What to do
Return a word-for-word copy of the complete listing below.

Available data
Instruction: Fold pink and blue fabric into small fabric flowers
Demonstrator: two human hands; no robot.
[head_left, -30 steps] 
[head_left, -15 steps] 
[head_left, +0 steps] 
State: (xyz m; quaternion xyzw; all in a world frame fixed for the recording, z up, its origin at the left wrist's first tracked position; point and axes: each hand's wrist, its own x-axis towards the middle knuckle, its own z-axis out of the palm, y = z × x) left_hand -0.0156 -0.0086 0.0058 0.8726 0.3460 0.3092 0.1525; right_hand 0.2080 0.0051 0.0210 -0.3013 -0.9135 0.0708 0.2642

Solution to this task
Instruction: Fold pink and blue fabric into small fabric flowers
Demonstrator: two human hands; no robot.
[head_left, -30 steps] 
[head_left, -15 steps] 
[head_left, +0 steps] 
State: (xyz m; quaternion xyzw; all in a world frame fixed for the recording, z up, its origin at the left wrist's first tracked position; point and axes: each hand's wrist, its own x-axis towards the middle knuckle, its own z-axis out of the palm, y = z × x) left_hand -0.0156 -0.0086 0.0058 0.8726 0.3460 0.3092 0.1525; right_hand 0.2080 0.0051 0.0210 -0.3013 -0.9135 0.0708 0.2642

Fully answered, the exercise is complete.